テレビ番組のやらせに関して、一介の記者からコメンテーターまで、多く媒体でそんなコメントが発信された。

どこかで聞いたことあるなあ、と気になっていた。そう、凱旋門賞の薬物騒動の時のあれだ。

「ディープは悪くない」

言われなくてもわかっている。納豆ディープも悪いわけがない。

納豆なんか、ダイエットへの効果はともかく、優れた食品であることは、日本人なら誰もが知っていることだし、ディープインパクトがいくら強い馬だって、自ら薬をあれやこれや、なんてことがあろうはずもない。

「旧年齢でいうと10歳で~」

小倉大賞典のレース後、競馬中継の中でもこんなコメントが何度も聞かれた。

この換算も、あまり意味はない。特に、アサカディフィートは、これまでに何度も穴を出している馬であり、しかも今回はトップハンデ。つまり、実力もオフィシャルに認められているということ。それほど驚くような結果でもなかったように思う。

高齢ということで言えば、今回、2月いっぱいで定年となる瀬戸口師(マルカシェンク・1番人気7着)、湯浅師(エイシンドーバー・2番人気2着)、伊藤雄師(マチカネオーラ・4番人気9着)の管理馬が参戦していたことも話題となっていた。

サラブレ本誌にも書いたことだが、この定年制度、なんとかならないものだろうが? 「やれやれ」と、達成感に満ち溢れて引退するのであれば、それはそれで素晴らしい。イヤミではなくて、心から「お疲れ様でした」と申し上げたい。

ただ、「まだまだやれる!」と能力、気力、体力の充実を自他ともに認める方々が、強制的に追い出されてしまうのは、競馬界にとって間違いなく大きな損失である。

ここはひとつ、結果だけで判断できる「ランキングが半分より上だったら」とか「○勝以上であれば」などという条件を設けて、それを超えていれば、あと●年延長できる、というような誰もが納得できるにシステムにしてみてはどうか。

競馬は一般企業とは違う。来年には米寿を迎えようかという境勝太郎さんあたりが、いまだに現場で口角泡を飛ばして、陣頭指揮を執っている姿などを想像すると、それだけで競馬が面白くなるような気がしませんか?

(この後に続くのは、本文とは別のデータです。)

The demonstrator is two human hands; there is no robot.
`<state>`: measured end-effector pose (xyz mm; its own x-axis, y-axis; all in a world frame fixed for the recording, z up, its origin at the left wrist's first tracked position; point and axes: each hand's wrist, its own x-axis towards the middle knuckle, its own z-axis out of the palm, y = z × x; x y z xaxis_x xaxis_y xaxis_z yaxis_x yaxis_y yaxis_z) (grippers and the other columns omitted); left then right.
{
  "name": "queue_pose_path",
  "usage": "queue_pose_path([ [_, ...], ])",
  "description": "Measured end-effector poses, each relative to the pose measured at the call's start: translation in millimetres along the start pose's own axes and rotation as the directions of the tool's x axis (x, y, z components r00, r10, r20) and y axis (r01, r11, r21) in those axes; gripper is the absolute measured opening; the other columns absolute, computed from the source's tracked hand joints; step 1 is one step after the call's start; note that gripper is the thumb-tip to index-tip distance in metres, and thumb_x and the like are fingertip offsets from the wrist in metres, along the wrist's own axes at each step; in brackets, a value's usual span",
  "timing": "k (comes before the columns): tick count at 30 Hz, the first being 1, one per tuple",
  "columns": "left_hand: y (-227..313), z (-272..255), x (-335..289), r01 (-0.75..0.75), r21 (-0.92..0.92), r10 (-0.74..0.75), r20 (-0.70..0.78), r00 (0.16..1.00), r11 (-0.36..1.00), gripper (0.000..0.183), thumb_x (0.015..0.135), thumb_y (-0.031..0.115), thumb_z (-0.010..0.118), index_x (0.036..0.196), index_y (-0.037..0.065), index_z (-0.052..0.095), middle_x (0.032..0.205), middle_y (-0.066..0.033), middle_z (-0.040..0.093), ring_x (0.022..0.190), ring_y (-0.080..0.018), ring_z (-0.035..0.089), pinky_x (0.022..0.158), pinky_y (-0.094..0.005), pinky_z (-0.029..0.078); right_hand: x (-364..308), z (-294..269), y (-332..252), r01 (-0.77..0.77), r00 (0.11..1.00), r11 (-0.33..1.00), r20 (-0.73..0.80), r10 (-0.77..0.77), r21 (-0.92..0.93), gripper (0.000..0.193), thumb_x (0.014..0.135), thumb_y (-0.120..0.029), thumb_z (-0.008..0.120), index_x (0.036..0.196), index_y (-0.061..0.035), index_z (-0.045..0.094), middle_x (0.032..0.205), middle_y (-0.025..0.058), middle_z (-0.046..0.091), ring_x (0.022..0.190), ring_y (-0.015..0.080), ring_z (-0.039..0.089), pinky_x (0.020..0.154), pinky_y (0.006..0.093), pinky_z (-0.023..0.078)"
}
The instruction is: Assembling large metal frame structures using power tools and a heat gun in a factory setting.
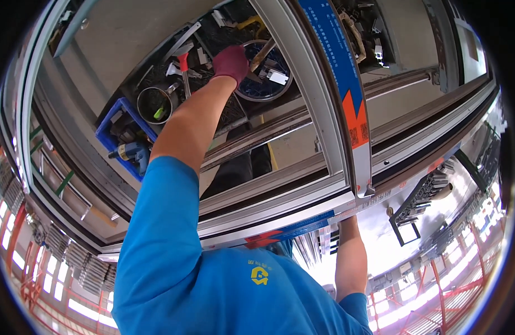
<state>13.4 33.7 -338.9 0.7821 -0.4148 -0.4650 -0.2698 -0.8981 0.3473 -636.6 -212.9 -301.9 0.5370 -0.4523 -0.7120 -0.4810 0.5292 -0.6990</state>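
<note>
My left hand [231, 62], in a maroon glove, reaches through the window-like metal frame [319, 106] to the tool tray below. Its rounded back faces up; the fingers are hidden, so what they hold does not show. Right beside it lies a round dark container [263, 92] with a pale rim, holding small metal parts. A brush-like tool with a wooden handle [263, 53] slants over that container. Left of the hand is a red-headed tool [183, 61]. My right forearm [351, 257] goes up to the frame's near rail, which hides the right hand.
A metal mug [154, 105] with a green item inside stands left of the forearm. Next to it, a blue crate [103, 125] holds a power drill [131, 152]. A blue and orange label strip [335, 61] runs along the frame's crossbar. More metal parts [430, 190] lie at the right.
</note>
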Motion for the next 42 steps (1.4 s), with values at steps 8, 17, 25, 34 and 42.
queue_pose_path([
  [8, 1.6, 16.2, 20.3, 0.123, 0.175, -0.147, 0.136, 0.98, 0.977, 0.029, 0.085, 0.029, 0.076, 0.109, 0.013, 0.078, 0.118, -0.0157, 0.075, 0.113, -0.0363, 0.072, 0.088, -0.0483, 0.059, -32.1, 44.0, -30.7, 0.043, 0.999, 0.997, -0.012, -0.044, -0.062, 0.053, 0.1, -0.02, 0.07, 0.146, -0.0035, 0.052, 0.138, 0.0104, 0.061, 0.125, 0.0207, 0.059, 0.107, 0.0378, 0.048],
  [17, -6.4, 16.1, 1.4, 0.03, 0.169, -0.052, 0.128, 0.99, 0.985, 0.028, 0.087, 0.027, 0.074, 0.113, 0.017, 0.078, 0.123, -0.0147, 0.074, 0.115, -0.0366, 0.071, 0.091, -0.0502, 0.058, -37.3, 68.1, -36.9, 0.023, 0.998, 0.997, 0.066, -0.018, -0.08, 0.052, 0.103, -0.027, 0.064, 0.148, -0.0058, 0.051, 0.142, 0.0098, 0.059, 0.127, 0.0209, 0.058, 0.109, 0.0384, 0.048],
  [25, -17.3, 18.4, 12.0, 0.07, 0.151, -0.1, 0.199, 0.975, 0.986, 0.037, 0.086, 0.036, 0.074, 0.118, 0.017, 0.074, 0.126, -0.0126, 0.073, 0.118, -0.036, 0.069, 0.094, -0.0504, 0.057, -52.2, 81.2, -49.5, -0.001, 0.988, 0.991, 0.156, 0.021, -0.13, 0.052, 0.105, -0.033, 0.059, 0.15, -0.0079, 0.049, 0.146, 0.0092, 0.057, 0.129, 0.0211, 0.057, 0.11, 0.039, 0.047],
  [34, -16.1, 29.0, 17.0, 0.065, 0.173, -0.094, 0.169, 0.981, 0.983, 0.042, 0.086, 0.038, 0.074, 0.123, 0.019, 0.073, 0.128, -0.013, 0.072, 0.118, -0.0352, 0.069, 0.096, -0.0504, 0.057, -53.0, 97.9, -60.2, -0.036, 0.964, 0.982, 0.252, 0.083, -0.186, 0.053, 0.108, -0.04, 0.053, 0.152, -0.0101, 0.048, 0.15, 0.0086, 0.055, 0.132, 0.0214, 0.056, 0.112, 0.0397, 0.047],
  [42, -17.8, 23.6, 13.1, 0.016, 0.121, -0.038, 0.183, 0.982, 0.993, 0.035, 0.086, 0.036, 0.073, 0.114, 0.015, 0.077, 0.123, -0.0167, 0.073, 0.115, -0.0377, 0.07, 0.093, -0.0505, 0.058, -57.2, 109.6, -71.1, -0.126, 0.945, 0.992, 0.303, 0.124, -0.013, 0.052, 0.109, -0.041, 0.053, 0.153, -0.0117, 0.047, 0.149, 0.0068, 0.056, 0.13, 0.0212, 0.058, 0.11, 0.0402, 0.05],
])
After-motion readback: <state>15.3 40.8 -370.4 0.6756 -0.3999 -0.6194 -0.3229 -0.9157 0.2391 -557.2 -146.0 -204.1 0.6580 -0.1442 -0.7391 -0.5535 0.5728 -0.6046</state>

もし、敬老の日に「70歳以上調教師ステークス」なんてレースがあって、パドックから本馬場まで、調教師自身が馬を引いていくようなイベント(もちろん競馬はガチンコ)があれば、とか、考えただけでワクワクしてきませんか?

引退間近の3人の調教師が揃い踏みだったレースで、頑張ったアサカディフィート最高齢だった彼なりのエールだったのだろう。